• _Work item_
Every line of the listing is returned unchanged, and every picture is dropped.

• _Source material_
-*-

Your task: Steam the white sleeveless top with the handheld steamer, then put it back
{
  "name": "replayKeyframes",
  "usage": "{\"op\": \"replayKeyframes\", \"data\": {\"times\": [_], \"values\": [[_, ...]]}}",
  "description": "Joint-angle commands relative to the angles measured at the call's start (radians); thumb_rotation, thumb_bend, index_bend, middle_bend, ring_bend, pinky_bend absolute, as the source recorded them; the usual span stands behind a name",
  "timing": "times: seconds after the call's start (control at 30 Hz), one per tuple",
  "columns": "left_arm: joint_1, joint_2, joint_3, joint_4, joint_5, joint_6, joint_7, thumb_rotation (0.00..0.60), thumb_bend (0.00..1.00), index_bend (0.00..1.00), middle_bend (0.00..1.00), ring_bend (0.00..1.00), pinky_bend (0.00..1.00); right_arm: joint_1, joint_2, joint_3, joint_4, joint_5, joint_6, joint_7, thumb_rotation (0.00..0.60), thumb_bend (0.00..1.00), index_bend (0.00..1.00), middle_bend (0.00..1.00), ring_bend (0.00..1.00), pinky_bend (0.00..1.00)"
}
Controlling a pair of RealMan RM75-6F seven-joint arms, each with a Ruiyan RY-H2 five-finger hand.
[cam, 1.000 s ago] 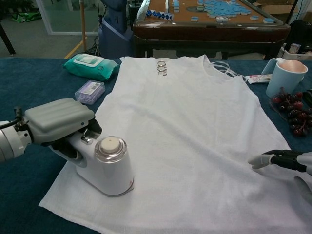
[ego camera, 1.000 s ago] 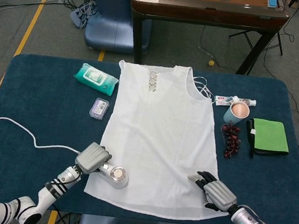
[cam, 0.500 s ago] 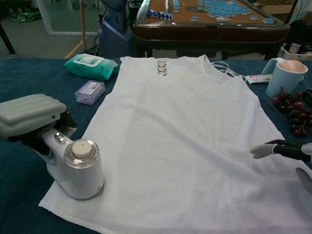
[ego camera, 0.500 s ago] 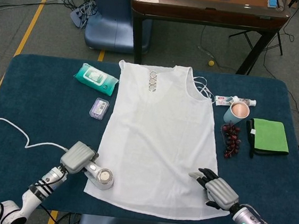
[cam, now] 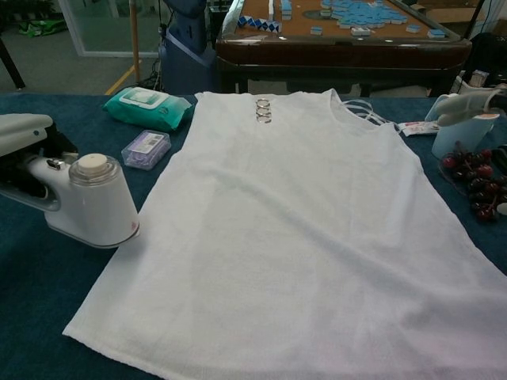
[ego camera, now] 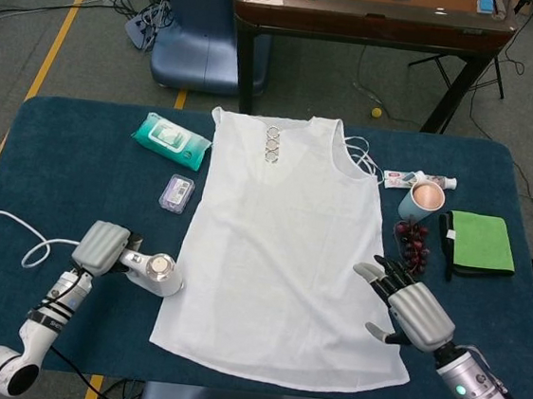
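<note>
I am gripping the handheld steamer [ego camera: 156, 270] in my left hand [ego camera: 103, 248], fingers wrapped round its handle, and its head is sitting on the blue table [ego camera: 60, 168] just beside the left edge of the white sleeveless top [ego camera: 285, 249], its white cord [ego camera: 1, 225] trailing off to the left. My right hand [ego camera: 414, 310] is hovering empty with fingers apart near the top's right edge, close to the grapes [ego camera: 412, 248] and the cup [ego camera: 423, 198]. The top is lying flat mid-table, so I am judging the steaming finished and the put-back under way; next I am needing to set the steamer down clear of the cloth and release it
</note>
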Motion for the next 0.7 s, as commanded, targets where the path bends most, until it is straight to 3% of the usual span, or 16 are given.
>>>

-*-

• _Exercise response_
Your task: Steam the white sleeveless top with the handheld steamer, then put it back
{
  "name": "replayKeyframes",
  "usage": "{\"op\": \"replayKeyframes\", \"data\": {\"times\": [_], \"values\": [[_, ...]]}}",
  "description": "Joint-angle commands relative to the angles measured at the call's start (radians); thumb_rotation, thumb_bend, index_bend, middle_bend, ring_bend, pinky_bend absolute, as the source recorded them; the usual span stands behind a name",
  "timing": "times: seconds after the call's start (control at 30 Hz), one per tuple",
  "columns": "left_arm: joint_1, joint_2, joint_3, joint_4, joint_5, joint_6, joint_7, thumb_rotation (0.00..0.60), thumb_bend (0.00..1.00), index_bend (0.00..1.00), middle_bend (0.00..1.00), ring_bend (0.00..1.00), pinky_bend (0.00..1.00); right_arm: joint_1, joint_2, joint_3, joint_4, joint_5, joint_6, joint_7, thumb_rotation (0.00..0.60), thumb_bend (0.00..1.00), index_bend (0.00..1.00), middle_bend (0.00..1.00), ring_bend (0.00..1.00), pinky_bend (0.00..1.00)"
}
Controlling a pair of RealMan RM75-6F seven-joint arms, each with a Ruiyan RY-H2 five-finger hand.
[cam, 1.000 s ago] 
[ego camera, 1.000 s ago] 
[cam, 0.500 s ago] 
[ego camera, 0.500 s ago] 
[cam, now] 
[ego camera, now] 
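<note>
I am gripping the handheld steamer [ego camera: 156, 270] in my left hand [ego camera: 103, 248], fingers wrapped round its handle, and its head is sitting on the blue table [ego camera: 60, 168] just beside the left edge of the white sleeveless top [ego camera: 285, 249], its white cord [ego camera: 1, 225] trailing off to the left. My right hand [ego camera: 414, 310] is hovering empty with fingers apart near the top's right edge, close to the grapes [ego camera: 412, 248] and the cup [ego camera: 423, 198]. The top is lying flat mid-table, so I am judging the steaming finished and the put-back under way; next I am needing to set the steamer down clear of the cloth and release it
</note>
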Motion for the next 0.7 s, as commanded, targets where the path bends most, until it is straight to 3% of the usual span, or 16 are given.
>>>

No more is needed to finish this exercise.